KLCCP Stapled Group - 1H19 Within Expectations

Date: 21/08/2019

Source  :  KENANGA
Stock  :  KLCC       Price Target  :  7.75      |      Price Call  :  HOLD
        Last Price  :  7.98      |      Upside/Downside  :  -0.23 (2.88%)

1H19 RDI of RM363m came in within our and consensus estimates, at 50% and 49% respectively. 1H19 NDPS of 16.3 sen is also within our estimate (at 45%). Maintain FY19-20E CNP of RM732-741m, as earnings will be driven by organic growth on single-digit reversions and stable occupancy. Maintain MP but increase TP to RM7.75 (from RM7.65) post rolling forward valuation base to FY20.

1H19 realised distributable income (RDI) of RM363m is within our and consensus estimates, at 50% and 49% respectively. 2Q19 GDPS of 8.80 sen (2.57 sen single-tier dividend plus 6.23 sen subject to 10% withholding tax), translates to 1H19 NDPS of 16.3 sen, coming in within our FY19E NDPS of 36.0 sen (implying 4.6% net yield).

Results highlight. YoY-Ytd, top-line was up by 2% on: (i) improvements from the retail segment (+4%) on improved rental and stable occupancy, (ii) better revenue from the hotel segment (+4%) on slightly improved occupancy and contributions from the F&B segment, (iii) a flattish office segment (0%), and despite (iv) a marginal decline in the management services segment (-1%). This coupled with higher interest income (+9%) allowed RDI to increase by 6%. QoQ, top-line was down marginally by 1% on marginal declines from the retail (-2%) and hotel (1%) segments likely due to tenant movements from reconfiguration efforts, and as 2Q is seasonally a weaker quarter, while the office and management services segment remained flat. This on the back of slightly higher operating cost (+4%) from almost all segments this quarter for marketing and promotional expenses, and higher interest expense (+2%), resulted in RDI declining slightly by 2%.
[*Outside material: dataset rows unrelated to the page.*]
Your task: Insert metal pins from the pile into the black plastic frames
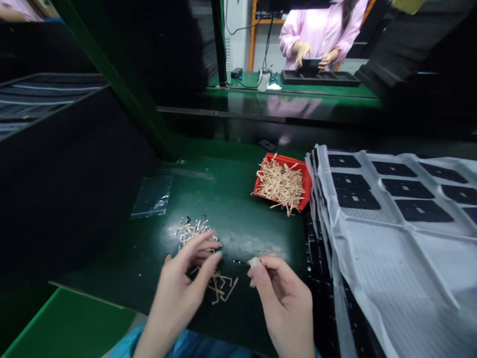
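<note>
My right hand (281, 296) pinches a small, thin dark strip (240, 262) with light spots between thumb and fingertips, its free end pointing left. My left hand (192, 271) hovers over a loose pile of small metallic strips (192, 227), thumb and fingers apart. A dark bit shows by its fingertips; whether the hand touches it is unclear. Below and right of that hand lie several bent tan strips (223, 288) on the green tabletop (231, 209). The left hand hides part of both groups.
A red bin (306, 186) heaped with tan strips (281, 183) stands beyond my hands. Stacked white trays (395, 253) with flat black plates (423, 210) are at right. A clear zip bag (152, 196) lies left. Across the bench, a person in pink (320, 37) handles a dark object.
</note>
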A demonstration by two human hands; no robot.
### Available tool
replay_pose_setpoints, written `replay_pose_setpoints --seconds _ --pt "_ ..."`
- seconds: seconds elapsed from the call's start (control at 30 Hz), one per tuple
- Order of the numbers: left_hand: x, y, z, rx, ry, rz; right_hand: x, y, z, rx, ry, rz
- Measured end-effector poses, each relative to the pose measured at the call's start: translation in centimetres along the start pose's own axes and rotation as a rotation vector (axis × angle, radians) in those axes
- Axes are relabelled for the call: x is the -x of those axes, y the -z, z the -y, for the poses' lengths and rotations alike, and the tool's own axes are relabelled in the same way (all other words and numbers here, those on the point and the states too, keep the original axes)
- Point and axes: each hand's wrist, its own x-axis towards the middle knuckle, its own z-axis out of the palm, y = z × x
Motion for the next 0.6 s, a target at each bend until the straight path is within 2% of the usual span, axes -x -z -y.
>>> replay_pose_setpoints --seconds 0.07,0.1,0.13,0.2,0.23,0.3,0.37,0.47,0.53,0.6 --pt "-1.6 1.0 -0.2 -0.067 -0.052 -0.046 0.0 0.3 -0.8 0.032 0.049 0.036" --pt "-2.7 1.1 -0.8 -0.096 -0.132 -0.034 0.0 0.3 -1.1 0.059 0.073 0.068" --pt "-4.0 0.7 -1.9 -0.120 -0.253 0.011 0.1 0.2 -1.3 0.088 0.094 0.102" --pt "-6.7 -1.5 -5.3 -0.178 -0.578 0.211 0.3 -0.3 -1.6 0.138 0.123 0.152" --pt "-7.9 -3.4 -7.5 -0.223 -0.752 0.346 0.4 -0.6 -1.6 0.151 0.133 0.166" --pt "-9.3 -8.4 -12.1 -0.479 -1.016 0.559 0.6 -1.2 -1.6 0.158 0.165 0.185" --pt "-9.1 -14.1 -16.1 -0.532 -1.153 0.684 0.8 -1.6 -1.7 0.161 0.196 0.185" --pt "-7.4 -21.4 -19.6 -0.536 -1.250 0.775 1.2 -1.8 -2.6 0.169 0.235 0.128" --pt "-6.6 -24.9 -20.5 -0.550 -1.241 0.769 1.5 -2.0 -3.3 0.175 0.259 0.074" --pt "-6.2 -27.4 -20.8 -0.545 -1.219 0.765 1.9 -2.3 -4.0 0.176 0.278 0.039"
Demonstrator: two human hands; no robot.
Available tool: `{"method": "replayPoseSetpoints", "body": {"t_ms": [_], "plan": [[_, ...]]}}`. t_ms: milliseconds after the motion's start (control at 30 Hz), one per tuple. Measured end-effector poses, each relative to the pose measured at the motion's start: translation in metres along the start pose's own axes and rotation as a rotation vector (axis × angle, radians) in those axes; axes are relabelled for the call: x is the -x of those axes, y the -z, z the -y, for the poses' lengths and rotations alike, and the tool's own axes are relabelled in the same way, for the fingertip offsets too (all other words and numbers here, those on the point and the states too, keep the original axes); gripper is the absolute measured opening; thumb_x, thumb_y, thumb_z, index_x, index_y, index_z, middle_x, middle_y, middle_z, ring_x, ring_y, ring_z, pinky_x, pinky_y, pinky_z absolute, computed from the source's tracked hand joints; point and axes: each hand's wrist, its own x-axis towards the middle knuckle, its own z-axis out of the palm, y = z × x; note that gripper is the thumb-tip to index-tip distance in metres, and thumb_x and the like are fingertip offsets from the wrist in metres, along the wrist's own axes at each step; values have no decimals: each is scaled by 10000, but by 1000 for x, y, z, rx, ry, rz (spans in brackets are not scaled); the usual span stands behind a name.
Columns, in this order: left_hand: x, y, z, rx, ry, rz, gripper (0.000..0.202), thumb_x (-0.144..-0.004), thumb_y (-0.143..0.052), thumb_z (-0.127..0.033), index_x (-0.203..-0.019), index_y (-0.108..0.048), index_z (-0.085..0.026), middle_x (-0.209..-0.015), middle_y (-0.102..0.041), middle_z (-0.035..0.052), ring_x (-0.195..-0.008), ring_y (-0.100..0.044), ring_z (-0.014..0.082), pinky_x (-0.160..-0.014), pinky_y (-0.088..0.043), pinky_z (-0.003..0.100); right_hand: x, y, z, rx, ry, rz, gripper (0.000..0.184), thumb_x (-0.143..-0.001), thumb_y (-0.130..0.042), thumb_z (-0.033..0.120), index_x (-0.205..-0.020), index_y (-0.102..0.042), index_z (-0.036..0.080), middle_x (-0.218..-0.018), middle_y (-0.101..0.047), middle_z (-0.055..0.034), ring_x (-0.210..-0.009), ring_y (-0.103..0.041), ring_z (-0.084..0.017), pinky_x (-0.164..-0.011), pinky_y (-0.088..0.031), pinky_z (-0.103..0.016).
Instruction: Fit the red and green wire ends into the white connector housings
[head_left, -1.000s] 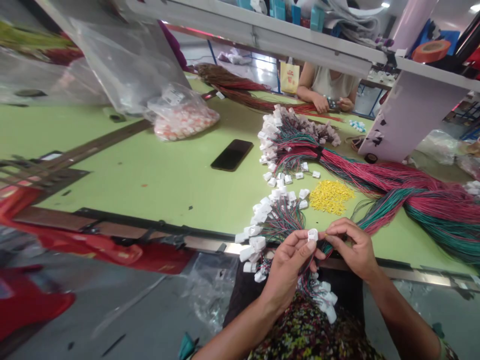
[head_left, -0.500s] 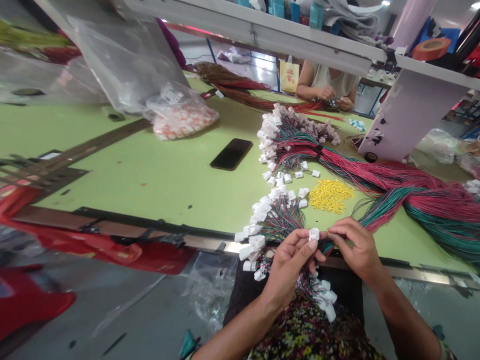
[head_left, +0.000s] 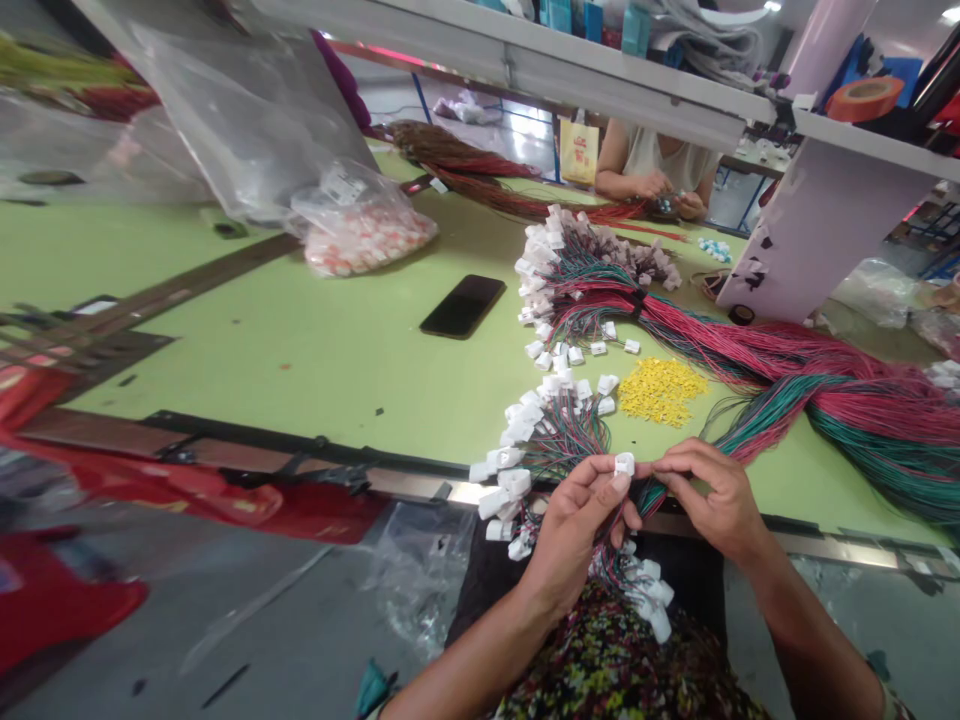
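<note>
My left hand (head_left: pixel 581 515) pinches a white connector (head_left: pixel 624 464) between thumb and fingers, just above the table's front edge. Right beside it, my right hand (head_left: pixel 709 490) has thumb and forefinger pressed together close to the connector; what they hold is too small to make out. Bundled wires (head_left: pixel 651 495) in green, red and dark colours run beneath and between both hands. White connectors (head_left: pixel 514 485) on wire ends fan out to the left of my left hand, and more white connectors (head_left: pixel 652 590) hang over my lap. A pile of small yellow pieces (head_left: pixel 661 391) lies beyond my hands.
A thick red and green wire bundle (head_left: pixel 825 385) stretches across the right side. Farther left lie a black phone (head_left: pixel 463 306) and a plastic bag of white and orange parts (head_left: pixel 367 235). A white shelf post (head_left: pixel 814 220) stands at right; another person (head_left: pixel 652 170) works across the table.
The white connector has shifted slightly left and turned a little in my left hand. My right fingers have moved slightly left with it.
</note>
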Motion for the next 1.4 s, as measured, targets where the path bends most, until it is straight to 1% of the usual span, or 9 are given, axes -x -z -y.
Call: {"method": "replayPoseSetpoints", "body": {"t_ms": [200,300,500,733,867,933,1033,1133,1400], "plan": [[-2,1,-1,-2,25,0,365,-753,-860,-427,-893,-653,-160,-858,-790,44,-432,-533,41,-392,-352,159,-2,-4,-4,-46,-66,-38,85,-954,-693,230,-882,-738,224,-778,-717,-27,-713,-671,-172,-655,-556,-290],[-3,3,0,1,35,-5,384,-743,-865,-439,-889,-641,-163,-820,-784,28,-412,-523,38,-390,-349,157,-1,-4,-6,-52,-51,-18,43,-934,-727,247,-906,-751,225,-802,-728,-33,-737,-679,-177,-661,-561,-290],[-3,4,1,3,36,-3,390,-750,-863,-439,-891,-631,-159,-916,-810,67,-412,-530,33,-385,-343,148,3,1,-8,-105,-39,48,168,-987,-623,185,-1050,-771,231,-923,-754,-63,-852,-713,-186,-759,-598,-314],[-3,3,2,-46,-4,12,369,-770,-852,-429,-917,-636,-169,-955,-804,67,-436,-551,38,-396,-353,146,3,-4,-5,-108,-80,-21,116,-956,-667,206,-963,-779,236,-850,-744,-46,-791,-700,-188,-716,-591,-315],[-2,4,8,-149,-84,28,323,-787,-844,-394,-952,-679,-171,-785,-745,13,-506,-589,71,-448,-409,155,6,-7,4,-128,-143,-104,121,-965,-644,202,-958,-759,235,-872,-714,-50,-804,-681,-187,-706,-576,-302],[-1,5,11,-205,-154,21,278,-796,-835,-351,-961,-699,-173,-728,-713,0,-566,-625,96,-512,-463,173,7,-6,11,-153,-172,-106,135,-979,-619,198,-972,-748,237,-901,-696,-55,-846,-672,-192,-744,-574,-306],[0,5,14,-289,-250,8,207,-812,-811,-289,-966,-722,-182,-721,-713,7,-625,-654,128,-597,-522,215,9,-5,22,-164,-147,-63,158,-991,-594,178,-1010,-738,239,-931,-678,-57,-890,-664,-193,-800,-569,-312],[2,5,15,-375,-327,-15,158,-819,-792,-248,-962,-745,-199,-691,-699,1,-615,-634,134,-597,-517,227,8,-5,28,-123,-96,-47,185,-988,-588,150,-1049,-736,244,-931,-677,-55,-878,-661,-188,-791,-570,-305],[3,8,19,-487,-437,-28,141,-844,-748,-188,-980,-768,-221,-780,-750,17,-654,-660,138,-633,-532,232,9,-6,27,-62,-36,-78,218,-964,-623,118,-1067,-760,251,-905,-685,-45,-831,-672,-177,-752,-573,-286]]}}
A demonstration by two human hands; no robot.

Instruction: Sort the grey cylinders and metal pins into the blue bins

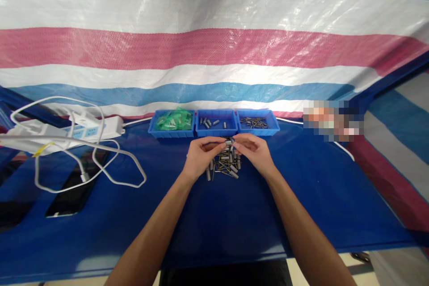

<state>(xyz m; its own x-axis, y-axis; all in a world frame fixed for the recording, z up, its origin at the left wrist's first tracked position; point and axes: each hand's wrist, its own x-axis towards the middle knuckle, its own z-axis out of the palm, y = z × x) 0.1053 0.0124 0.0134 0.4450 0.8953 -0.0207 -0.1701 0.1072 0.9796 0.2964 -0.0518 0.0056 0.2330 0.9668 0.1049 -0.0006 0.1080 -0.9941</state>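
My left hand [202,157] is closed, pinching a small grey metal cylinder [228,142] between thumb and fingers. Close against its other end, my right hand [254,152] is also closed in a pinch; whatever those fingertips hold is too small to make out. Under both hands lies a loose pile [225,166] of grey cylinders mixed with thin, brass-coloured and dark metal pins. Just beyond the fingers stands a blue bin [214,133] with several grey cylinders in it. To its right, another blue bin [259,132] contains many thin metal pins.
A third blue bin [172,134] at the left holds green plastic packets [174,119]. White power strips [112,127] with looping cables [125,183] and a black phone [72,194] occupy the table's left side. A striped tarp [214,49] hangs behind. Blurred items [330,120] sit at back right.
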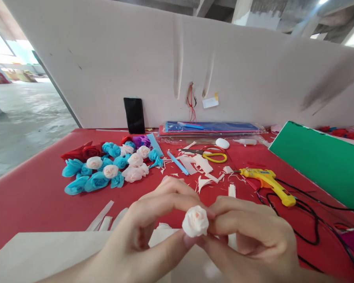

Outlook. The Group had previously renewed its shareholders’ approval for a 10% placement in Apr 2019, which is valid for one year. Phase 3 of Menara Dayabumi in still in the tendering process as management focuses on securing an anchor tenant before proceeding with the development. Phase 3 is expected to comprise a 60-storey tower of mixed development, consisting of retail, office and hotel spaces and will likely be completed in FY21-22. Lot 185 and Lot M are still under development and unlikely to be injected during the greenfield phase, while completion of construction is in 2022.

Maintain FY19-20E CNP of RM732-741m driven by organic growth from single-digit rental step-ups, and improvement of occupancy for Mandarin Oriental. FY19-20E NDPS of 36.0-36.5 sen implies 4.6-4.6% yield.

Maintain MARKET PERFORM but increase TP to RM7.75 (from RM7.65) post rolling forward our valuations to FY20E GDPS/NDPS of 39.0 sen /36.5 sen (from 38.5 sen /36.0 sen) on an unchanged target gross/net yield of 5.0%/4.6% which is a +1.3ppt to our 10-year MGS target of 3.70%. The applied spread is the lowest among MREITs under our coverage (+1.3ppt to +3.3ppt) which is a reflection of KLCC’s premium asset quality profile providing strong earnings stability, and the fact that KLCC is one of the few Shariah-compliant MREITs. We are comfortable with our MARKET PERFORM call due to limited upsides going forward as estimated net yield of 4.6% is at the lower end of large cap MREIT peers’ average of 4.9%.

Risks to our call include: (i) bond yield compression/expansion, (ii) higher-or-lower-than-expected rental reversions, and (iii) stronger-or weaker-than-expected occupancy rates.